Standing at the edge of the woods, I look up at the towering trees, vines of ivy wrapping their tendril fingers up the thick trucks. Delicate rays cut through the leaves, painting my family and me in a golden hue. It’s a beautiful day, nature seeming to mock my grief. It should be grey, gloomy, maybe even raining. But instead, it could not be more perfect weather. In my dad’s hands is a shoebox, the red lid taped shut. Inside lay my first pet, my furry companion, the world’s greatest hamster who had put up with many years of tiny fingers poking and grabbing and sometimes squeezing a little too hard. My dad had said that Harry had gone to sleep forever now, and that he had lived a good long life. My brother and I had each pet him one last time as he lay curled, looking so small in my dad’s hands, before being laid to rest forever in this shoebox that we now placed in a hole at the front of our woods. I was glad this is where he
would be. These were my woods; the place where my siblings, cousins, and I spent many of our days. Now Harry would always be here too.
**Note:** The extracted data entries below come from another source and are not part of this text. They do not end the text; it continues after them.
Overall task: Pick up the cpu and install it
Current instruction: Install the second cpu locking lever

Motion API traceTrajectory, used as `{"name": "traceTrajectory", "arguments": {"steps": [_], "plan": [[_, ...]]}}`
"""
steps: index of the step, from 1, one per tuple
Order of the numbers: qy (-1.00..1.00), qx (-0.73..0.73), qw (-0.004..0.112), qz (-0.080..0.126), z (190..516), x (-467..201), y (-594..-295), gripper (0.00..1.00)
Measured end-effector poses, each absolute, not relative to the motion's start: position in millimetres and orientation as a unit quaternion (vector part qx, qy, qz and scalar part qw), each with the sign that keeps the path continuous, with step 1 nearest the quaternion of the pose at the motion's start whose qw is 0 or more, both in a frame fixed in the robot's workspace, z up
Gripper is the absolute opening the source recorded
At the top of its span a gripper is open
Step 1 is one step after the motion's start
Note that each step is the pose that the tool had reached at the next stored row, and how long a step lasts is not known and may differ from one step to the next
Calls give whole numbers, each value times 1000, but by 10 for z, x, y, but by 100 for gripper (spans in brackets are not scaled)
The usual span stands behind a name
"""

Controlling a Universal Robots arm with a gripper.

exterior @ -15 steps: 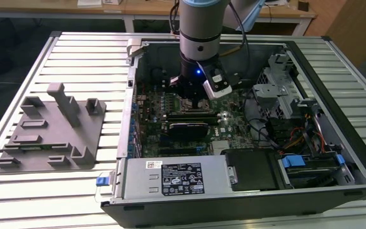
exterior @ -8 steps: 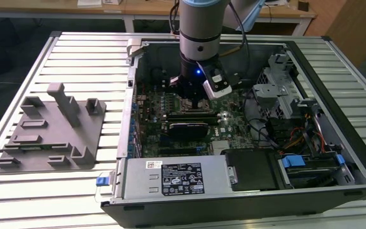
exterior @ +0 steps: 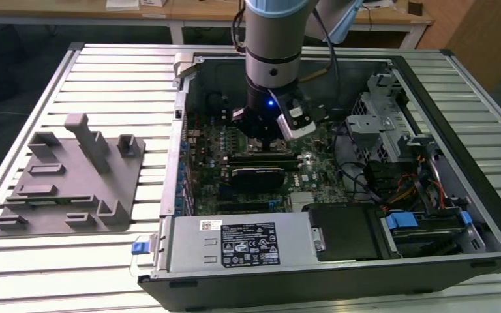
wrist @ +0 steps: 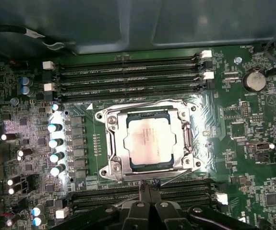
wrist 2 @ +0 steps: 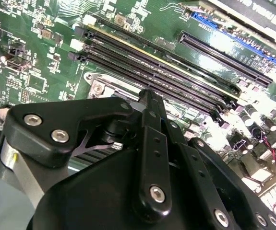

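The cpu (wrist: 147, 143) sits in the socket (wrist: 148, 142) on the board (wrist: 234, 124). The gripper (wrist: 150, 188) hangs just beside it, fingers pressed together, holding nothing.

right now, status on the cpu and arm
Gripper low over motherboard, jaws together, empty. Cpu seated in socket frame. Nothing on top of it.

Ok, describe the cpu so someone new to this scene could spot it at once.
Start at the open computer case, then the green motherboard inside. Between its banks of long dark memory slots sits a metal socket frame; the cpu is the flat silvery square within it.
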State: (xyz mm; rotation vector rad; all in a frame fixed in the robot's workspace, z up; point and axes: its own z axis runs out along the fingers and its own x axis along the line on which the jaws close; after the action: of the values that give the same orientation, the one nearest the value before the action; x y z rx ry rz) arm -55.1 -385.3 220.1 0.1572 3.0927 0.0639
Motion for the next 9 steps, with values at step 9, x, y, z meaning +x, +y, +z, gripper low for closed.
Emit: {"name": "traceTrajectory", "arguments": {"steps": [9], "plan": [[998, 51, 21, 23, 2132, -639, -3862, 11]]}}
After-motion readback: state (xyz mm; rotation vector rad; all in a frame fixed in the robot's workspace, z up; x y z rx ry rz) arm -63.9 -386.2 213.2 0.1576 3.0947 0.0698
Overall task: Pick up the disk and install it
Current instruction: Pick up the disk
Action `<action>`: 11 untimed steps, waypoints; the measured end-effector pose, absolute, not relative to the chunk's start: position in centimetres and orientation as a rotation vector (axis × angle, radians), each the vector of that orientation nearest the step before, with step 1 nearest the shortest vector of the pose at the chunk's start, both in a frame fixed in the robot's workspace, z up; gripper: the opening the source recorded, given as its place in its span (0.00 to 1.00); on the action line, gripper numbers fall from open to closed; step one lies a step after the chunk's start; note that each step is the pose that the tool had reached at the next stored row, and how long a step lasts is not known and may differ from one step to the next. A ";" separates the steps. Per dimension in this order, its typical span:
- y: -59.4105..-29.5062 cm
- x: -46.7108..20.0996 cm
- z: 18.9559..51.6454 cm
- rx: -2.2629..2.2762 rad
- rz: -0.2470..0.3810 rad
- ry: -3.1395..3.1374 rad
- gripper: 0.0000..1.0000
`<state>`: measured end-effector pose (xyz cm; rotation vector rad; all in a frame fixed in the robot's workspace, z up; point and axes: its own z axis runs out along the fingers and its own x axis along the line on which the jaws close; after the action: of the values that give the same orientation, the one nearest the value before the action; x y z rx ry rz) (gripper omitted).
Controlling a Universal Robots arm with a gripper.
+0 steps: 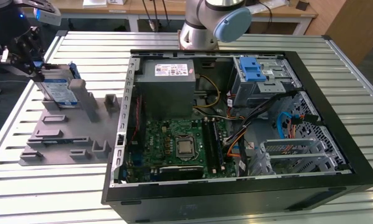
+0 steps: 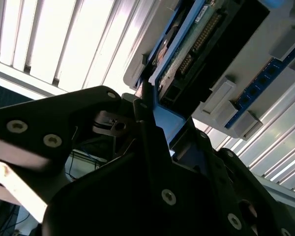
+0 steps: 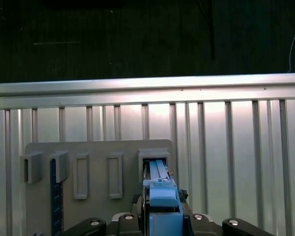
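The ribbed metal counter (image 1: 50, 196) carries an open computer case (image 1: 236, 198) and, on the exterior view's left, a grey holder (image 1: 68, 140) with several slots. The disk (image 1: 57, 91) stands on its edge in one slot, well apart from the case. The end effector (image 1: 36, 67) is at its upper end, and in the second wrist view the fingers (image 2: 150, 132) look closed on the blue rail (image 2: 169, 120). I think the lift should go straight along the slot, without tilt, so the rails do not catch on the walls.
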<state>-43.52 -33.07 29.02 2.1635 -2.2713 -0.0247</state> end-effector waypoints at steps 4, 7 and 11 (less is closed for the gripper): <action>-33.1 -43.5 29.0 2.179 -0.024 -2.256 0.37; -33.1 -43.5 29.0 2.192 -0.024 -2.242 0.37; -33.1 -43.5 29.0 2.193 -0.024 -2.242 0.37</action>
<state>-43.52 -33.08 29.02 2.1927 -2.2422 -0.0241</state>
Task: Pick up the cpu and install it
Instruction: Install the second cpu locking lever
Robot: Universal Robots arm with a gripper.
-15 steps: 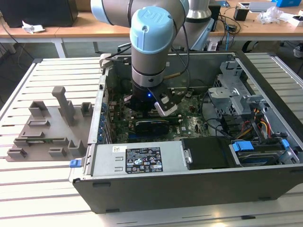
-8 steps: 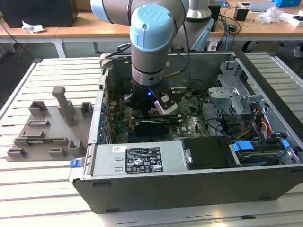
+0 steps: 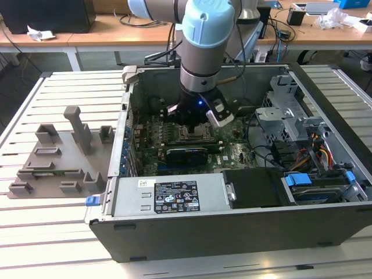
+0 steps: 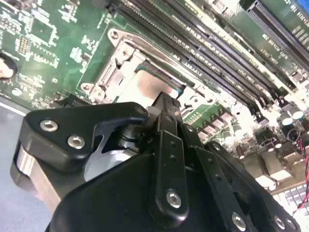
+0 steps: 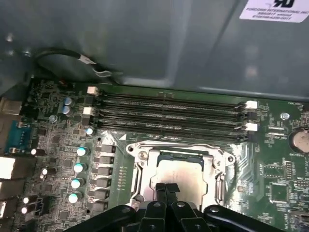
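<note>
Here the open computer case (image 3: 232, 224) lies on a pale slatted table (image 3: 58, 232), with wooden desks and loose cables along the far side of the room and a grey plastic fixture tray (image 3: 58, 157) on the slats at the exterior view's left. Within the case, the power supply (image 3: 171, 196) runs along the near wall, drive bays and bundled wiring fill the exterior view's right, and the green motherboard (image 5: 58, 159) covers the floor. The arm (image 3: 203, 40) descends vertically into the case, its gripper (image 5: 166, 189) poised directly over the socket frame (image 5: 181, 159), which lies just beside the four memory slots (image 5: 169, 113). The cpu (image 5: 182, 175), silvery on top, sits inside that frame; in both wrist views the black fingertips (image 4: 166, 104) are drawn together at the chip's edge, though whether they pinch it or merely touch it cannot be told. Judged from this pose, the chief hazard is a chip seated slightly skewed or off its keying: downward pressure or a sideways drag on release could then bend the socket contacts. The linkage also hangs near the metal frame and could catch on it.
</note>
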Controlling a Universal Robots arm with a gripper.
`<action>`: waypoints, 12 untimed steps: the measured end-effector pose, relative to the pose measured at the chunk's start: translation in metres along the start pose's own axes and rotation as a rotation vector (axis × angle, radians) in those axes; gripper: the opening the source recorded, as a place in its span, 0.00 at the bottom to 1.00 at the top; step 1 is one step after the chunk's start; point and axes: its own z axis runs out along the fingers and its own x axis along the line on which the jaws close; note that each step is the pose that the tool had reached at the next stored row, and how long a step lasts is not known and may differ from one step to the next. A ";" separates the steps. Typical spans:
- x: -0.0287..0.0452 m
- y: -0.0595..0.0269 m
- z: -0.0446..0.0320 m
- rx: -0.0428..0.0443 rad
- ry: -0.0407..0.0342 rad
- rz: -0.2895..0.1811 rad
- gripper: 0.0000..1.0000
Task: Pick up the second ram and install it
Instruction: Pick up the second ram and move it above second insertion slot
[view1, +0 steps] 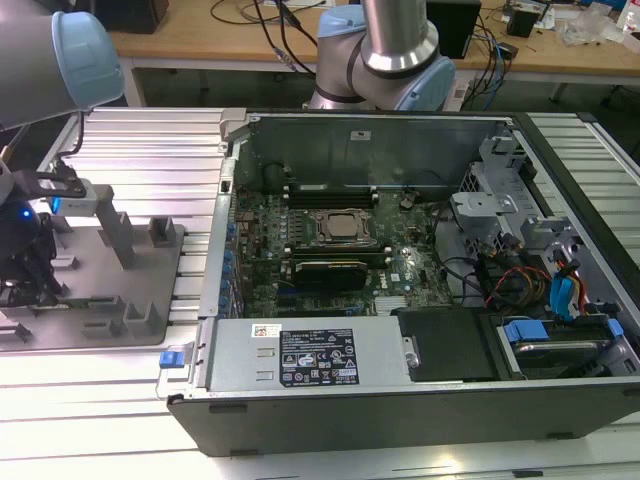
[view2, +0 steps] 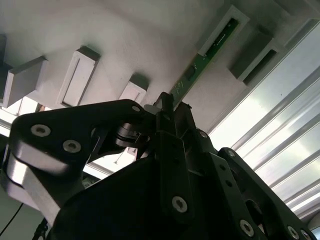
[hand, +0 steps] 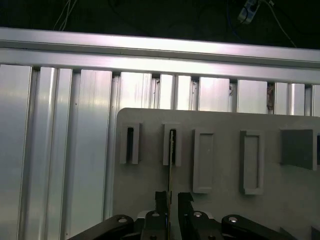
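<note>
Exterior view, arm: We see the grey and blue robot arm (view1: 40, 60) reaching down on the exterior view's left, over a grey plate (view1: 60, 338).
Claw: In the first wrist view the black claw (hand: 170, 196) sits low over the plate. It is open just a little, with one tip on each side of the second ram (hand: 170, 167). We see a small gap on each side, so it is not squeezing yet.
Second ram: It is a thin green strip standing on its long edge on the grey plate. In the first wrist view we look along its thin top edge. In the second wrist view we see its green side running away from the claw.
Slot block: The far end of the second ram sits in a small grey slot block (hand: 177, 145) on the plate. Another slot block (hand: 124, 145) stands just beside it.
Flat blocks: More grey blocks (hand: 203, 160) stand in a row on the same plate.
Table: The plate lies on a shiny metal table (view1: 130, 160) with long ribs.
Computer case: An open computer case (view1: 350, 150) lies on the table, to the exterior view's right of the plate. It has a green board (view1: 260, 235) inside and is well apart from the claw.
</note>
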 end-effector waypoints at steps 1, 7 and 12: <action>-0.0004 0.0010 0.0016 0.0000 0.0001 0.000 0.21; -0.0006 0.0032 0.0066 -0.0002 0.0001 -0.001 0.21; -0.0007 0.0032 0.0078 -0.0001 0.0001 -0.001 0.21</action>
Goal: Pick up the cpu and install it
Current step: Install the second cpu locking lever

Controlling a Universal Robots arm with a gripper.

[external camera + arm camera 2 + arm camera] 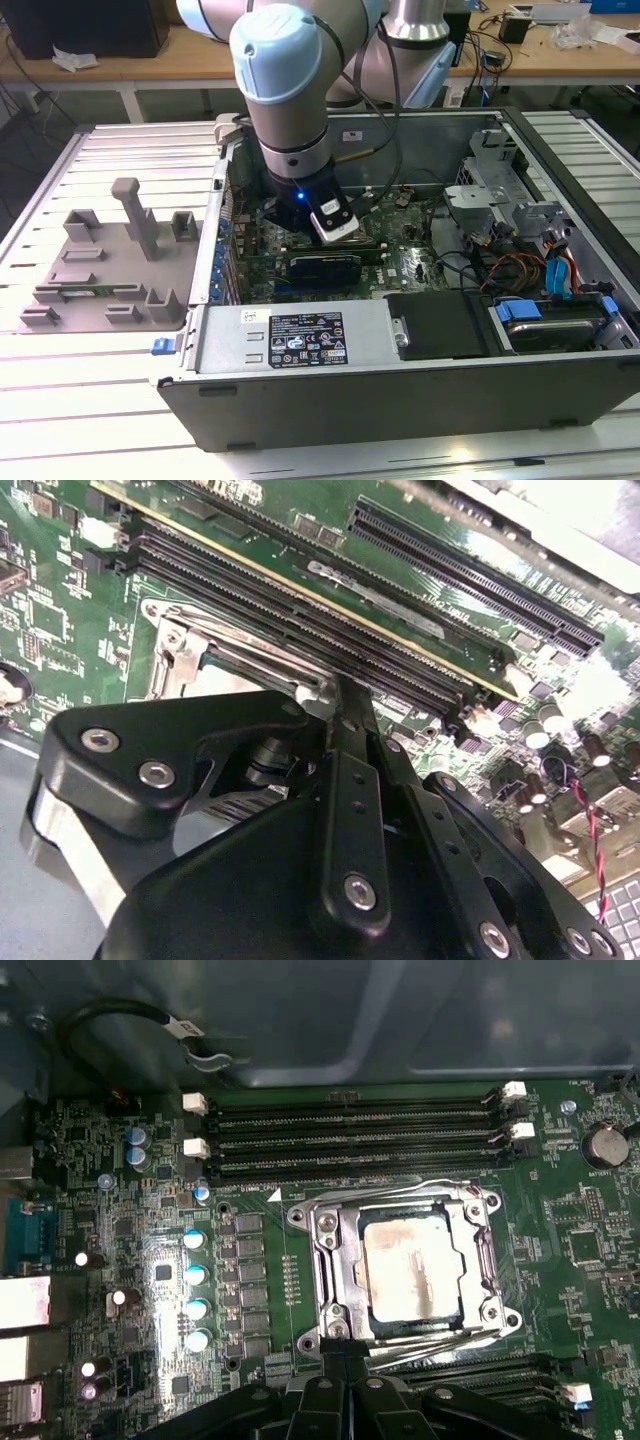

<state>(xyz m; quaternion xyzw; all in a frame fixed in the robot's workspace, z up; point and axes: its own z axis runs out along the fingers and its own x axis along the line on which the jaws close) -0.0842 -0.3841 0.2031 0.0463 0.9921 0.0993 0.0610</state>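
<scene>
- The cpu [412, 1268], a small flat square chip with a pale silver metal top, lies seated in the metal-framed socket [330, 1260] on the green motherboard [130, 1260], apart from the black pincer [335, 1375].
- In the first wrist view the pincer's tips meet in a narrow point at the socket's near edge, holding nothing; the chip lies just beyond them, flat and square with no long axis.
- In the second wrist view the pincer linkage [345, 810] hangs low over that socket frame [190, 645], beside the long black memory slots [300, 620].
- In the exterior view the grey arm [290, 90] reaches down into the open grey computer case [400, 385] on the slatted bench [100, 400].
</scene>
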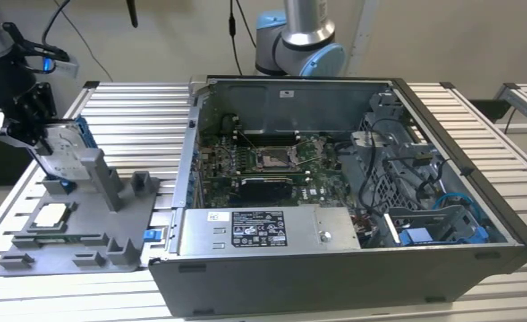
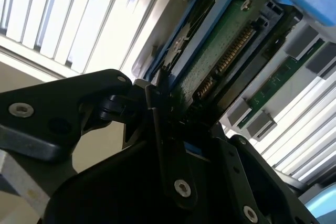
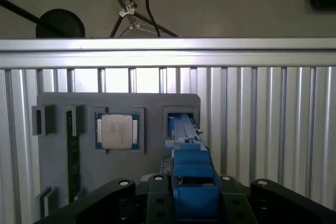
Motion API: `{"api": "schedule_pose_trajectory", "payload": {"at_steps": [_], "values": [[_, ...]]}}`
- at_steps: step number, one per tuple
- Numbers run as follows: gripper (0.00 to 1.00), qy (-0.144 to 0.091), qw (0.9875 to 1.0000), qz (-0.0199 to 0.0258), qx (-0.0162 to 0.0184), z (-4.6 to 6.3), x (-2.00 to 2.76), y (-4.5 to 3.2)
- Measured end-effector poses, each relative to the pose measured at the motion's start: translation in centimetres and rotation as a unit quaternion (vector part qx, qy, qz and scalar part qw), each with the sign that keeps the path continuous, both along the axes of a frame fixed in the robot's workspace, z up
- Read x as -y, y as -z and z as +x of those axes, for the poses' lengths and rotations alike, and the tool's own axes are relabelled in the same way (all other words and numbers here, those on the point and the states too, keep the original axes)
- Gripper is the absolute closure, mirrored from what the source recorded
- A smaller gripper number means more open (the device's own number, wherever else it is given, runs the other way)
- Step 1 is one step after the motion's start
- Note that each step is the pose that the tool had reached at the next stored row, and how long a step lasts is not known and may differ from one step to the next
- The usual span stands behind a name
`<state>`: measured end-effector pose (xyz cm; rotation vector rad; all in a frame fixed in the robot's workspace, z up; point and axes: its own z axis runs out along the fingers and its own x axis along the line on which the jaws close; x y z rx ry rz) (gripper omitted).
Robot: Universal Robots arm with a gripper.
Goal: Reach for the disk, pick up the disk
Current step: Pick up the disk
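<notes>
The disk [image 1: 62, 149] stands on edge at the back of the grey fixture plate [image 1: 111, 231], at the exterior view's left; it is silver with blue rails. My gripper [image 1: 49, 142] comes down on it from above, fingers closed against its sides. In the first wrist view the disk's blue rail [image 3: 191, 179] sits tight between the two black fingers of my gripper [image 3: 191, 199], and its lower end reaches into the fixture's slot [image 3: 181, 119]. The second wrist view shows the disk's green circuit-board side [image 2: 220, 61] with a finger [image 2: 157, 124] pressed on its edge.
A small square silver chip [image 1: 51, 215] and a memory stick [image 3: 73, 156] lie in other fixture pockets. An open computer case [image 1: 442, 268] takes up the middle and right, with a grey labelled box [image 1: 263, 231] at its front. Slatted metal table [image 1: 138, 121] lies underneath.
</notes>
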<state>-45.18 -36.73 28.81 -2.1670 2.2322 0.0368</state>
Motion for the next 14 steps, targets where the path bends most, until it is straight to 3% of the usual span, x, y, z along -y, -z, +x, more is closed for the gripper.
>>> {"api": "schedule_pose_trajectory", "payload": {"at_steps": [14], "values": [[1.00,0.000,1.0000,0.0000,0.0001,0.0,0.00,-2.11]]}}
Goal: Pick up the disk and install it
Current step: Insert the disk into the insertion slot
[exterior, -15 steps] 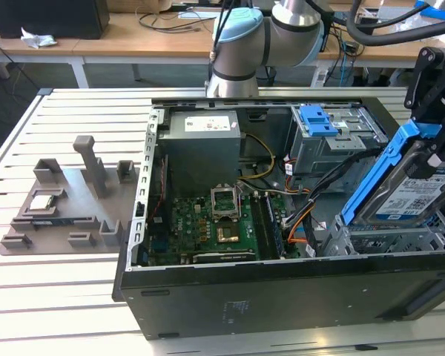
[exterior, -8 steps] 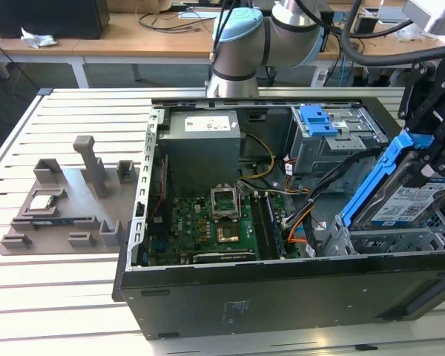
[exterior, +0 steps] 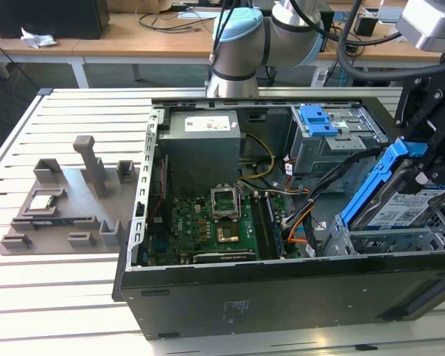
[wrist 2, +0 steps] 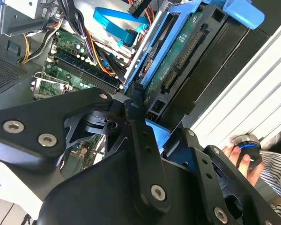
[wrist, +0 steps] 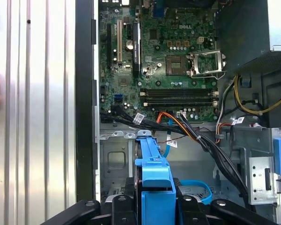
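The end effector [exterior: 424, 172] is clamping the disk [exterior: 400, 206] by its blue carrier. It's holding it tilted over the drive cage [exterior: 371, 241] at the exterior view's right of the open computer case [exterior: 245, 297], probably angling it to match the bay.

White slatted table [exterior: 59, 297], wooden desk [exterior: 126, 31] behind (cable-strewn)
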You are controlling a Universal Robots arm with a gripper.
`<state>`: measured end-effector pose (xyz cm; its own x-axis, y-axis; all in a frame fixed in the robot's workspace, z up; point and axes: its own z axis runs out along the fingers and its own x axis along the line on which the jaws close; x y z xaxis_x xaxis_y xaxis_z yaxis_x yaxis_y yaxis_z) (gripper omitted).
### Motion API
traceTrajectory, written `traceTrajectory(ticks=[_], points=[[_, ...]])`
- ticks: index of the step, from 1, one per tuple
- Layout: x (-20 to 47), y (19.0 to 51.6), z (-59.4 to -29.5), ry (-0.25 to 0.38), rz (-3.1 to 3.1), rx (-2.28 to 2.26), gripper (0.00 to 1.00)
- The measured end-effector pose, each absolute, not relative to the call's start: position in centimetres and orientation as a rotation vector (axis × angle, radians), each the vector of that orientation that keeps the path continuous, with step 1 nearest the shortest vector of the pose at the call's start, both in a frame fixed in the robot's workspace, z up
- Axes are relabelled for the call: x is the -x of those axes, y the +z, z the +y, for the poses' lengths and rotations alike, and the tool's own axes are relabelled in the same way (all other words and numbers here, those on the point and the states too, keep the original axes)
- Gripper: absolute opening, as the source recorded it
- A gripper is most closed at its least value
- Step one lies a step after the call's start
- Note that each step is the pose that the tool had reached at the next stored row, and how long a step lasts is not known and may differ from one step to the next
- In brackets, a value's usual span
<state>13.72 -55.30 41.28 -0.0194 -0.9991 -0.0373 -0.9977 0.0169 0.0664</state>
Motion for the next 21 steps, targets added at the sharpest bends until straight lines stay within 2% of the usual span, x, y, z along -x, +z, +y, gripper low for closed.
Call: traceTrajectory(ticks=[3,4,9,10,11,12,13,14,21], points=[[-13.72,41.26,-55.30,-0.115,-2.226,-2.186,0.38],[-13.73,41.26,-55.30,-0.115,-2.226,-2.186,0.44],[-13.72,41.23,-55.30,-0.115,-2.226,-2.186,0.44],[-13.72,41.23,-55.30,-0.115,-2.226,-2.186,0.43],[-13.72,41.23,-55.30,-0.115,-2.226,-2.186,0.36],[-13.73,41.22,-55.30,-0.115,-2.226,-2.186,0.36],[-13.72,41.22,-55.30,-0.115,-2.226,-2.186,0.18],[-13.72,41.21,-55.30,-0.115,-2.226,-2.186,0.12],[-13.73,41.18,-55.30,-0.115,-2.226,-2.186,0.11]])
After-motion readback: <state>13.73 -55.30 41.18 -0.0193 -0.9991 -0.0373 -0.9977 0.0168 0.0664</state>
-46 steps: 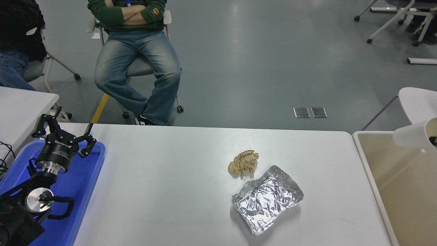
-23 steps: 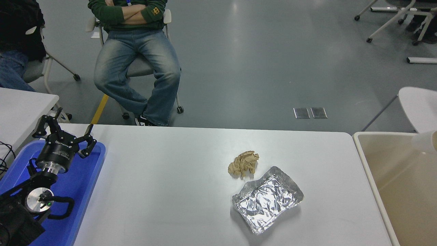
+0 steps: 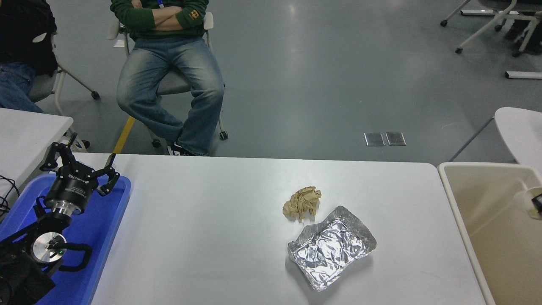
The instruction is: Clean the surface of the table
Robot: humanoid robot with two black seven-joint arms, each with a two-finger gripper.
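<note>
The table surface (image 3: 203, 220) is a wide glossy white top. On it, right of the middle, lie a crumpled brown paper ball (image 3: 302, 202) and, just in front of it, a crinkled foil tray (image 3: 331, 247). My left gripper (image 3: 80, 163) is parked open at the lower left, above a blue tray (image 3: 106, 228). At the right edge only a dark sliver of my right gripper (image 3: 538, 203) shows, against a white cup (image 3: 527, 202) that is over the beige bin (image 3: 459, 220). Whether the gripper is holding the cup is not visible.
A person sits on a wheeled chair (image 3: 169, 76) beyond the table's far edge, and another sits at the top left. A smaller white table (image 3: 25, 131) stands at the left. The beige bin adjoins the table's right end.
The white cup at the right edge has dropped lower into the bin area and shifted right. The left arm, the paper ball and the foil tray have not moved.
</note>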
Rest in peace. That is what my parents hoped for our lost little hamster, but the happenings of the woods were rarely peaceful. My brother and I, accompanied by our three older cousins, armed ourselves with shovels and tramped across our yard. It had been a few years since the funeral, and our curious minds had decided that we wanted to know what happened to the forever sleeping over time. We dug and dug but did not manage to unearth the shoebox for which we searched. Our only finding was something live: a little black creature, only slightly bigger than my thumb, its pointy whiskered nose twitching. Excitement bubbled in me at the sight of the animal, my nose inches from its squirming little body that lay on the tip of my eldest cousins shovel, examining it with curiosity. “What is it?”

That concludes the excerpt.